▸ PROBLEM TO WORK ON
Pictures stay out of the copy; set down each line of the listing below exactly.

▸ STORED DATA

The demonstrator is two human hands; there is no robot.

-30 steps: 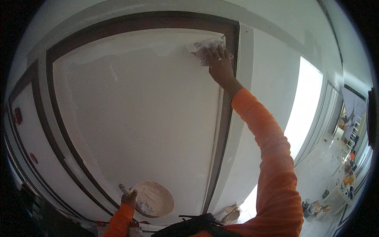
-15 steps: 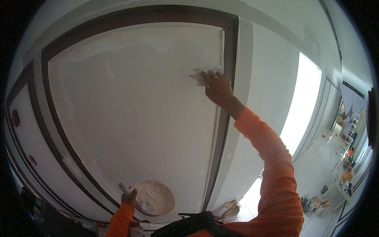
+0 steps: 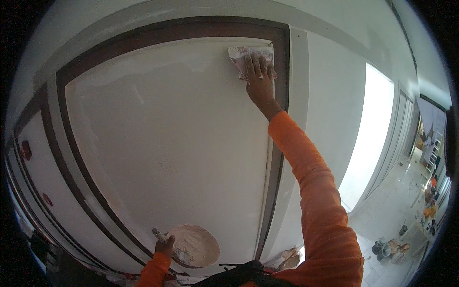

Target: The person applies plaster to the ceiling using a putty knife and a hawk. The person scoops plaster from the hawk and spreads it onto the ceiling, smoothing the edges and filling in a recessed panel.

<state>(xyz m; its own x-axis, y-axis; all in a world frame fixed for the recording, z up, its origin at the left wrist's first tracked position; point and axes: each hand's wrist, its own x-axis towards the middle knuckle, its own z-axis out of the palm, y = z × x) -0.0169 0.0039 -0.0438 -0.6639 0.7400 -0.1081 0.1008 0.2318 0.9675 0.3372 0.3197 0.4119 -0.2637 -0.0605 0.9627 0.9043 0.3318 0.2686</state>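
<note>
A broad putty knife, smeared with white putty, is pressed to the upper right corner of the pale wall panel. My right hand is closed on it, fingers spread along the blade, arm stretched up. Low down, my left hand grips the near left rim of a round tub of putty. A putty-crusted tool handle juts out from that same hand; the rest of this tool is hidden or too unclear to make out. The putty in the tub is whitish and lumpy.
Dark brown trim frames the panel. A bright opening lies to the right. Farther right are a tiled floor, a ladder and some bags. A crumpled bag lies below the panel.
My right hand has moved the putty knife upward along the panel's right edge into the corner. The tub and my left hand sit slightly lower and farther right in view.
</note>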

▸ EXERCISE SOLUTION
The demonstrator is two human hands; there is no robot.

-30 steps: 
-15 steps: 
+0 steps: 

Target: The person applies plaster to the ceiling using a putty knife and a hawk. The person scoops plaster from the hawk and spreads it onto the ceiling, smoothing the edges and filling in a recessed panel.

<state>(xyz m; its own x-axis, y-axis; all in a world frame fixed for the recording, z up, its origin at the left wrist's first tracked position; point and axes: each hand's wrist, its own x-axis towards the middle knuckle, its own z-axis out of the palm, y = z × x) -0.0169 0.0039 -0.0438 -0.6639 0.7400 -0.1081 0.1008 0.2318 0.9675 0.3372 0.3197 0.4119 -0.2637 -0.0605 0.9627 0.9043 0.3318 0.2686</state>
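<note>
A broad putty knife, smeared with white putty, is pressed to the upper right corner of the pale wall panel. My right hand is closed on it, fingers spread along the blade, arm stretched up. Low down, my left hand grips the near left rim of a round tub of putty. A putty-crusted tool handle juts out from that same hand; the rest of this tool is hidden or too unclear to make out. The putty in the tub is whitish and lumpy.
Dark brown trim frames the panel. A bright opening lies to the right. Farther right are a tiled floor, a ladder and some bags. A crumpled bag lies below the panel.
My right hand has moved the putty knife upward along the panel's right edge into the corner. The tub and my left hand sit slightly lower and farther right in view.
</note>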

This completes the response to the exercise.